▶ Problem details
As you work through the listing, transcribe every line exactly as it reads.
----
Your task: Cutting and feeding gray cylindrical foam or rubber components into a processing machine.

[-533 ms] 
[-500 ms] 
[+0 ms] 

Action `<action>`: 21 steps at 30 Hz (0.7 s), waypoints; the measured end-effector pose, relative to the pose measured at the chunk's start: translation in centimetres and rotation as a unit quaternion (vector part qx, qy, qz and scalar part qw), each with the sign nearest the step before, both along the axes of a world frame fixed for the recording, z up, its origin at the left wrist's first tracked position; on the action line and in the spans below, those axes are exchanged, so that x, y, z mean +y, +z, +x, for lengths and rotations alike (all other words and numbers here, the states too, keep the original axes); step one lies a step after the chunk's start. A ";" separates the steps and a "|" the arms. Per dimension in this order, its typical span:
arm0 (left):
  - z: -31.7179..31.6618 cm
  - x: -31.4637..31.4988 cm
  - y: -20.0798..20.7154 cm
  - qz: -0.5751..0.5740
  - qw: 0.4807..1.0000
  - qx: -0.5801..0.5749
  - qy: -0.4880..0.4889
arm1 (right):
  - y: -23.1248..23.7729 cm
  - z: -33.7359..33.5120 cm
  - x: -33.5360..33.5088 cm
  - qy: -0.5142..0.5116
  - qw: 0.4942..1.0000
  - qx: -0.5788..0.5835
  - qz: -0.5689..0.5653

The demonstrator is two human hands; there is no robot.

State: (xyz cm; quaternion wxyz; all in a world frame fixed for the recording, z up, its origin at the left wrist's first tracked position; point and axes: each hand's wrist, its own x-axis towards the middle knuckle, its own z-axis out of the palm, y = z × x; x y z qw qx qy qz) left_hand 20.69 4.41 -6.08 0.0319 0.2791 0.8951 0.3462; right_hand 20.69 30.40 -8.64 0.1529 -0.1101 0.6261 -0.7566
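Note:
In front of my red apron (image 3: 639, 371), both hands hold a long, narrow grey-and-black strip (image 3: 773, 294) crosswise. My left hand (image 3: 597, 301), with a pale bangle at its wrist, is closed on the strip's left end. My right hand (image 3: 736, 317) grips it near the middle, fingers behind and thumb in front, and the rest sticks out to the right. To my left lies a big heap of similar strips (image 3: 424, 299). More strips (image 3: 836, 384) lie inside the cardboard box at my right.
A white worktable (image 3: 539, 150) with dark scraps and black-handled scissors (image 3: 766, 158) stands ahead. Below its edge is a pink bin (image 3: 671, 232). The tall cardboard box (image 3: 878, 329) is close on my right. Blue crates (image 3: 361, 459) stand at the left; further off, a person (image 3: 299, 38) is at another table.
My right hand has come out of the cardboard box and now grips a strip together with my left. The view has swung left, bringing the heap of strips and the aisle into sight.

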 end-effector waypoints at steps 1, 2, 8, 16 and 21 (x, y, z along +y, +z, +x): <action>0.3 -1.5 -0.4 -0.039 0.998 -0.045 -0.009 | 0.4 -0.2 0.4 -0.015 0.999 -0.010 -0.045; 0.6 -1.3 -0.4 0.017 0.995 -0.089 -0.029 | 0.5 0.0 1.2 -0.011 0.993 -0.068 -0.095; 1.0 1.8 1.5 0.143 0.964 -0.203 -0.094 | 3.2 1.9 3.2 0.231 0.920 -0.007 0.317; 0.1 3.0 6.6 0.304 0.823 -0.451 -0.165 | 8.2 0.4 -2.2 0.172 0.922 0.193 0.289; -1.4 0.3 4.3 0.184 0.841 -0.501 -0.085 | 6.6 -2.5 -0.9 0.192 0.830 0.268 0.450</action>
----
▶ Response area
Your task: Cutting and feeding gray cylindrical foam or rubber components into a processing machine.

[-533 ms] 
[-500 ms] 
[+0 ms] 

Action `<action>`: 21 steps at 30 Hz (0.7 s), waypoints; the measured end-effector pose, relative to the pose measured at the chunk's start: translation in centimetres and rotation as a unit quaternion (vector part qx, qy, qz and scalar part qw), each with the sign nearest the step before, both along the axes of a world frame fixed for the recording, z up, its origin at the left wrist's first tracked position; on the action line and in the spans below, those axes are exchanged, so that x, y, z mean +y, +z, +x, for lengths and rotations alike (all other words and numbers here, the states too, keep the original axes); step one lies a step after the chunk's start. A ";" separates the steps and a "|" the arms. Per dimension in this order, its typical span:
arm0 (left):
  - z: -31.7179..31.6618 cm
  - x: -31.4637..31.4988 cm
  - y: -20.0798..20.7154 cm
  - qz: -0.5751..0.5740
  - qw: 0.4807..1.0000
  - qx: -0.5801..0.5749
  - qy: -0.4880..0.4889
arm1 (right):
  - y: -23.1248..23.7729 cm
  - z: -33.7359..33.5120 cm
  - x: -33.5360..33.5088 cm
  - qy: -0.5142..0.5116
  - qw: 0.4942..1.0000
  - qx: -0.5788..0.5835
  - qz: -0.5689..0.5653

The demonstrator is two human hands; there is no robot.

State: (xyz cm; quaternion wxyz; all in a world frame fixed for the recording, z up, its origin at the left wrist's first tracked position; point and axes: each hand's wrist, its own x-axis towards the middle knuckle, its own z-axis out of the palm, y = z × x; x y z qw qx qy qz) left_hand 20.69 4.41 -6.08 0.0319 0.2791 0.8951 0.3462; right_hand 20.69 30.40 -8.64 0.1529 -0.1101 0.6261 -0.7566
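Note:
In front of my red apron (image 3: 639, 371), both hands hold a long, narrow grey-and-black strip (image 3: 773, 294) crosswise. My left hand (image 3: 597, 301), with a pale bangle at its wrist, is closed on the strip's left end. My right hand (image 3: 736, 317) grips it near the middle, fingers behind and thumb in front, and the rest sticks out to the right. To my left lies a big heap of similar strips (image 3: 424, 299). More strips (image 3: 836, 384) lie inside the cardboard box at my right.
A white worktable (image 3: 539, 150) with dark scraps and black-handled scissors (image 3: 766, 158) stands ahead. Below its edge is a pink bin (image 3: 671, 232). The tall cardboard box (image 3: 878, 329) is close on my right. Blue crates (image 3: 361, 459) stand at the left; further off, a person (image 3: 299, 38) is at another table.
My right hand has come out of the cardboard box and now grips a strip together with my left. The view has swung left, bringing the heap of strips and the aisle into sight.
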
 end-effector waypoints at steps 1, 2, 8, 16 and 21 (x, y, z along +y, +z, +x): <action>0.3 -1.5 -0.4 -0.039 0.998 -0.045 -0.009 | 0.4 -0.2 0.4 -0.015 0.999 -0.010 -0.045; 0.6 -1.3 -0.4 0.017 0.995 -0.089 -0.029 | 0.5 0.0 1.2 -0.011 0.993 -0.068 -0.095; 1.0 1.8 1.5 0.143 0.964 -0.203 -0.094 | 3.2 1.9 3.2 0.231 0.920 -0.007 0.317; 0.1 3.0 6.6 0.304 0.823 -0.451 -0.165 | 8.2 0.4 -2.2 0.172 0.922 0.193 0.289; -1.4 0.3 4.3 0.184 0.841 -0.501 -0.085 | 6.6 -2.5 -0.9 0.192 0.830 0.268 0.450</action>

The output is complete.